Activity:
With "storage" as the search word, show every line of the material that has it.

▼

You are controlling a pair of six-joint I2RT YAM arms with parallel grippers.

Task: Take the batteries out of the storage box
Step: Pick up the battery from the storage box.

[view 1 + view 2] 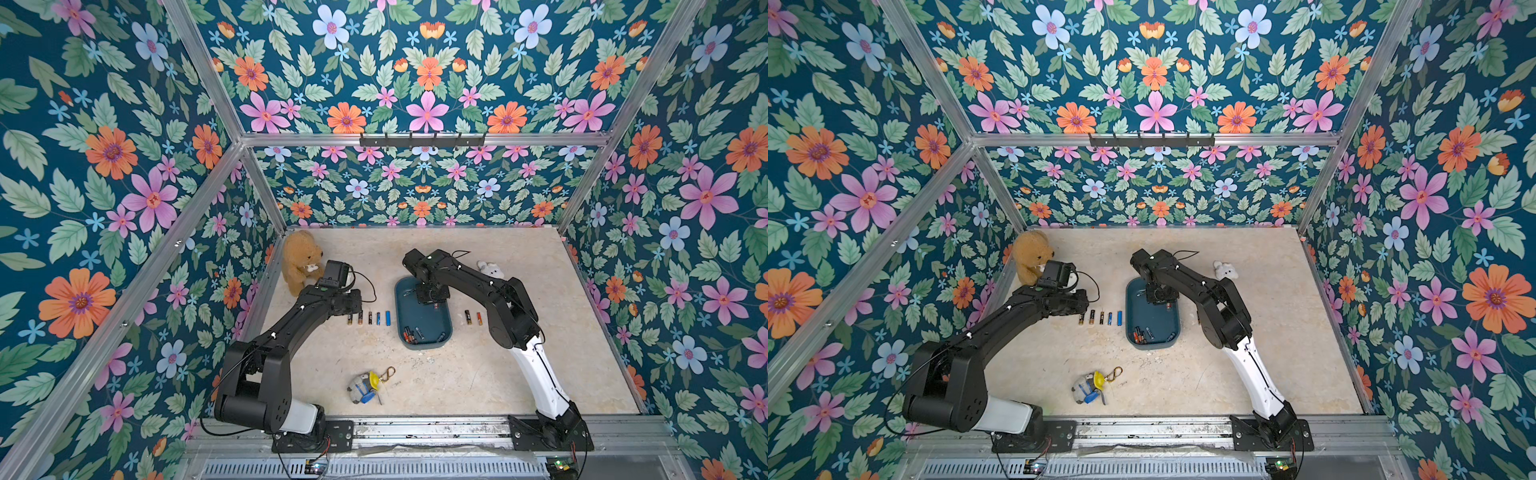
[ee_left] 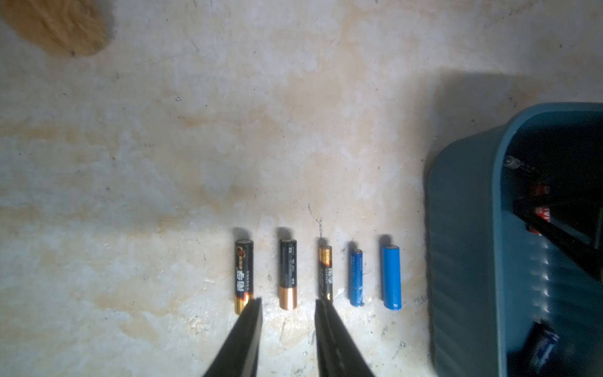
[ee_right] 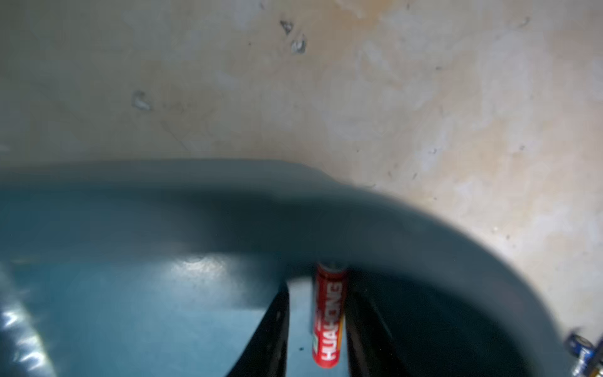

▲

Exercise answer:
Task: Take the batteries out of the storage box
Step: Pick up the battery from the storage box.

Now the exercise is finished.